◆ AIM OF THE EXERCISE ◆
Print the listing again exactly, leaving nothing out.

___ DATA SEGMENT

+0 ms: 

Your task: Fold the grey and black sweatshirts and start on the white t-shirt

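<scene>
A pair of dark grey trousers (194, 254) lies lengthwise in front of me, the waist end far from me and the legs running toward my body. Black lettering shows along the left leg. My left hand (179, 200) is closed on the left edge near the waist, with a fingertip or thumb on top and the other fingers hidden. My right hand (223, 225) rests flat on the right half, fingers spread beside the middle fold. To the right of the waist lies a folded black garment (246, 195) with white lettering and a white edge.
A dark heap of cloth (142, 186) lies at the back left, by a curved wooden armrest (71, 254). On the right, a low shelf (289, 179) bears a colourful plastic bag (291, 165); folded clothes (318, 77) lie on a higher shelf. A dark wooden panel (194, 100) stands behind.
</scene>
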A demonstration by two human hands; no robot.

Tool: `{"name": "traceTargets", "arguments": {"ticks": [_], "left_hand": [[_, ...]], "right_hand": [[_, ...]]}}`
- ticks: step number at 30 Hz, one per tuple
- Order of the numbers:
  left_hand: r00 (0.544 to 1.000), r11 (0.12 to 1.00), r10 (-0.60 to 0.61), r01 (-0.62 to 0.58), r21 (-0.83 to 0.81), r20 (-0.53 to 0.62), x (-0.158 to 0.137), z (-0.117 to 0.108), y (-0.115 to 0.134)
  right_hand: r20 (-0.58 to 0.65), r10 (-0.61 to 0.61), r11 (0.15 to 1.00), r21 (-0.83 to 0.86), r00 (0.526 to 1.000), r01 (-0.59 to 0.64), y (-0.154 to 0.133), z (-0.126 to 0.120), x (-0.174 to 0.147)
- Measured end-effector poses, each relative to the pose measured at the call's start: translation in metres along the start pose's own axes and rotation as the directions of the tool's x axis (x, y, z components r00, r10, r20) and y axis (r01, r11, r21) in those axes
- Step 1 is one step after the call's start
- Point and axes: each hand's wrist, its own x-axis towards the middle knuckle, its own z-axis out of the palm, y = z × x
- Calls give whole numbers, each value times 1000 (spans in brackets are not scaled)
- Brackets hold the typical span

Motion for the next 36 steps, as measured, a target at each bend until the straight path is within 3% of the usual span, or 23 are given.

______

◆ RESULT BELOW ◆
+0 ms: 

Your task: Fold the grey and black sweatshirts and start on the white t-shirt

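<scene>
A pair of dark grey trousers (194, 254) lies lengthwise in front of me, the waist end far from me and the legs running toward my body. Black lettering shows along the left leg. My left hand (179, 200) is closed on the left edge near the waist, with a fingertip or thumb on top and the other fingers hidden. My right hand (223, 225) rests flat on the right half, fingers spread beside the middle fold. To the right of the waist lies a folded black garment (246, 195) with white lettering and a white edge.
A dark heap of cloth (142, 186) lies at the back left, by a curved wooden armrest (71, 254). On the right, a low shelf (289, 179) bears a colourful plastic bag (291, 165); folded clothes (318, 77) lie on a higher shelf. A dark wooden panel (194, 100) stands behind.
</scene>
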A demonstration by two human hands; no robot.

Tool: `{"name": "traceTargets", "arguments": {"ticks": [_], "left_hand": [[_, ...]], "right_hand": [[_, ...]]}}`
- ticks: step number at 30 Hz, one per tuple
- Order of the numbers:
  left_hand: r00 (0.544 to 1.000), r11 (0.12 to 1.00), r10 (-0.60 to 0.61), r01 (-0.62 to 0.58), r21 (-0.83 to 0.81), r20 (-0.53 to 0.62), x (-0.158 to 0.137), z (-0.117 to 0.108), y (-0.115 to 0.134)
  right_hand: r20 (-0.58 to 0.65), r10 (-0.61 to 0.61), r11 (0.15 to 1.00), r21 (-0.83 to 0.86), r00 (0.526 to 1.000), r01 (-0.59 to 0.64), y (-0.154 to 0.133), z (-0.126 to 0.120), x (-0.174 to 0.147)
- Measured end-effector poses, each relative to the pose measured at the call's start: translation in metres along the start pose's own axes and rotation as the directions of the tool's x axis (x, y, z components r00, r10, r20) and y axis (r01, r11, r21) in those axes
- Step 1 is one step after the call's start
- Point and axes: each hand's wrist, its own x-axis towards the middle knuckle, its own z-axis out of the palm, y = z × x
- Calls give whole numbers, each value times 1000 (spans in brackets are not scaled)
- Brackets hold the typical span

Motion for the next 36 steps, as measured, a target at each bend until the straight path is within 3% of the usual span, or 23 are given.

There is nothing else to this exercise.